Model 1 | Model 2 | Model 3 | ||
---|---|---|---|---|
(Intercept) | 3.997*** | 3.851*** | 3.391*** | |
(0.072) | (0.079) | (0.120) | ||
nsports | 0.504*** | 0.508*** | 0.454*** | |
(0.043) | (0.043) | (0.049) | ||
alcoholuseDrinker | 0.707*** | 0.663*** | ||
(0.155) | (0.180) | |||
smokerSmoker | 0.194 | 0.383* | ||
(0.162) | (0.188) | |||
parentinc | 0.012*** | |||
(0.002) | ||||
R2 | 0.031 | 0.037 | 0.048 | |
Num. obs. | 4397 | 4343 | 3332 | |
***p < 0.001; **p < 0.01; *p < 0.05 |
Table 19 shows the results of the nested models in table form. Pay particular attention to the change in the number of observations in each model. In the first model, there are no missing values on nsports
or indegree
so we have the full sample size of 4397. In model 2, we are missing a few values on drinking and smoking behavior, so the sample size drops to 4343. In Model 3, we are missing a large number of observations, so the sample size drops to 3332. We lose nearly a quarter of the data from Model 2 to Model 3.
The changing sample sizes across models make model comparisons extremely difficult. We don’t know if changes from model to model are driven by different combinations of independent variables or changes in sample size. Note for example that the effect of smoking on popularity almost doubles from Model 2 to Model 3. Was that change driven by the fact that we controlled for parental income or was it driven by the exclusion of nearly a quarter of the sample. We have no way of knowing.
For this reason, available-case analysis is generally not the best way to approach your analysis. You don’t want your sample sizes to be changing across models. There are a few special cases (I will discuss one in the next section) where it may be acceptable and sometimes it is just easier in the early exploratory phase of a project, but in general you should use complete-case analysis.
Complete-case analysis
In complete-case analysis (also called listwise deletion) you remove observations that are missing on any variables that you will use in the analysis even for some calculations that may not involve those variables. This techniques ensures that you are always working with the same sample throughout your analysis so any comparisons (e.g. across models) are not comparing apples and oranges.

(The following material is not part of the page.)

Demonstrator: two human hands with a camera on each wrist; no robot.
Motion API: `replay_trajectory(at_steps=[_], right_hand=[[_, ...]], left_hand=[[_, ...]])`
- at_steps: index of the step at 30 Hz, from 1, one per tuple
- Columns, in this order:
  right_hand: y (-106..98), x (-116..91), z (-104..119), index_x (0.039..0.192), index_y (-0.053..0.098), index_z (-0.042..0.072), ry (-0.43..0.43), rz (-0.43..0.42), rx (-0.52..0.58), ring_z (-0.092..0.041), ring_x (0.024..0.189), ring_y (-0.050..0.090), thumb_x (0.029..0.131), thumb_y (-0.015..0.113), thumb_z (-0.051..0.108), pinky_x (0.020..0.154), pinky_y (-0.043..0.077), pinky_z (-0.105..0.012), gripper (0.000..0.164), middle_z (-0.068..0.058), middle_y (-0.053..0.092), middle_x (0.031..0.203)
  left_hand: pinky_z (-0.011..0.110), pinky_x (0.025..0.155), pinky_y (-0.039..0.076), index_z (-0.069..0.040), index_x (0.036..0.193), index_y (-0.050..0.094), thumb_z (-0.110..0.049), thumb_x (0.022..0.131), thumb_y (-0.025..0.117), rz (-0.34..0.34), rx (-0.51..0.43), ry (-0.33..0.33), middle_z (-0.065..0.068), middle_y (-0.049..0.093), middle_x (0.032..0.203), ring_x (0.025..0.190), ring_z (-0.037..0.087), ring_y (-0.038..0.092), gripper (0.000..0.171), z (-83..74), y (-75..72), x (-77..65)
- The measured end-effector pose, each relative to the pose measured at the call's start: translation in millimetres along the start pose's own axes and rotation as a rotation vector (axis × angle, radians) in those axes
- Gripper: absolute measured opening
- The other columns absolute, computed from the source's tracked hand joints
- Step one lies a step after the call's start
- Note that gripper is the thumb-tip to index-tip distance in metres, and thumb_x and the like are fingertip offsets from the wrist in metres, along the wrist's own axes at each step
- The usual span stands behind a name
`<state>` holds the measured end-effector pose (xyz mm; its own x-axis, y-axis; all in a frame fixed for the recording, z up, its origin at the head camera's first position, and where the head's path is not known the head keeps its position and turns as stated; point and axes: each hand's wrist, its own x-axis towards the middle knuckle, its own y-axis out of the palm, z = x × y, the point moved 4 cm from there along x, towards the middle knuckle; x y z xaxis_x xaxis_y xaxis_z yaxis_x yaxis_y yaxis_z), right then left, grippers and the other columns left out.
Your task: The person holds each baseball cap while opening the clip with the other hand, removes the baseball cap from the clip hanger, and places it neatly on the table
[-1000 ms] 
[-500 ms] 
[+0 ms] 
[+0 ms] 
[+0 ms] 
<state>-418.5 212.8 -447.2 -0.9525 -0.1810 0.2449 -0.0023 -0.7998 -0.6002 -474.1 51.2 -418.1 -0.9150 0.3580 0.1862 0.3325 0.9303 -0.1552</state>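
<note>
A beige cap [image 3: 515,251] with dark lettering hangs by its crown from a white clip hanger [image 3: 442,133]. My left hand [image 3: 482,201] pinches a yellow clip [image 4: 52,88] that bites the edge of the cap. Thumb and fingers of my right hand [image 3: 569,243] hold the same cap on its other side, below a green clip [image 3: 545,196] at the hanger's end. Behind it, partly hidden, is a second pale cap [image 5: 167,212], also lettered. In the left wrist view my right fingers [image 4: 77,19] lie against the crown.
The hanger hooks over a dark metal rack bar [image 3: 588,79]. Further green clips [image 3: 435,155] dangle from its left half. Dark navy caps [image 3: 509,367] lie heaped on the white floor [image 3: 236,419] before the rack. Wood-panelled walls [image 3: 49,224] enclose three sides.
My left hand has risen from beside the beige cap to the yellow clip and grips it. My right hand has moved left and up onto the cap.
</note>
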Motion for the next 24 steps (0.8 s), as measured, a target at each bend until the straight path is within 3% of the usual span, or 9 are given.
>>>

In our example, I need to restrict my sample to only observations that have valid responses for all five of the variables that will be used in my most complex model. I can do this easily with the na.omit
command which will remove any observation that is missing any value in a given dataset:
addhealth.complete <- na.omit(addhealth[,c("indegree","nsports","alcoholuse","smoker","parentinc")])
model1.complete <- lm(indegree~nsports, data=addhealth.complete)
model2.complete <- update(model1.complete, .~.+alcoholuse+smoker)
model3.complete <- update(model2.complete, .~.+parentinc)
Model 1 | Model 2 | Model 3 | ||
---|---|---|---|---|
(Intercept) | 4.051*** | 3.876*** | 3.391*** | |
(0.085) | (0.091) | (0.120) | ||
nsports | 0.490*** | 0.494*** | 0.454*** | |
(0.049) | (0.049) | (0.049) | ||
alcoholuseDrinker | 0.717*** | 0.663*** | ||
(0.181) | (0.180) | |||
smokerSmoker | 0.372* | 0.383* | ||
(0.189) | (0.188) | |||
parentinc | 0.012*** | |||
(0.002) | ||||
R2 | 0.029 | 0.037 | 0.048 | |
Num. obs. | 3332 | 3332 | 3332 | |
***p < 0.001; **p < 0.01; *p < 0.05 |
Table 20 shows the results for the models using complete-case analysis. Note that the sample size for each model is the same and is equivalent to that for the most complex model in the available-case analysis above.
It is now apparent that the change in the effect of smoking on popularity above was driven by the removal of cases and not the controls for parental income. I can see this because now that I have performed the same sample restriction on Model 2, I get a similar effect size for smoking. Its worth noting that this is not really a great thing, because it suggests that by dropping cases, I am biasing the sample in some way, but at least I can make consistent comparisons across models.
When only a small number of cases are missing, then complete-case analysis is a reasonable option that is practical and not labor intensive. For example, I wouldn’t worry too much about the 54 cases lost due to the inclusion of smoking and drinking behavior in the models above. However, when you are missing substantial numbers of cases, either from a single variable or from the cumulative effects of dropping a moderate number of observations for lots of variables, then both case removal techniques are suspect. In those cases, it is almost certainly better to move to an imputation strategy.
Imputation
Imputing a “fake” value for a missing value may seem worse than just removing it, but in many cases imputation is a better alternative than removing cases. First, imputation allows us to preserve the original sample size as well as all of the non-missing data that would be thrown way for cases with some missing values. Second, depending on methodology, imputation may move from a MCAR assumption to a MAR assumption.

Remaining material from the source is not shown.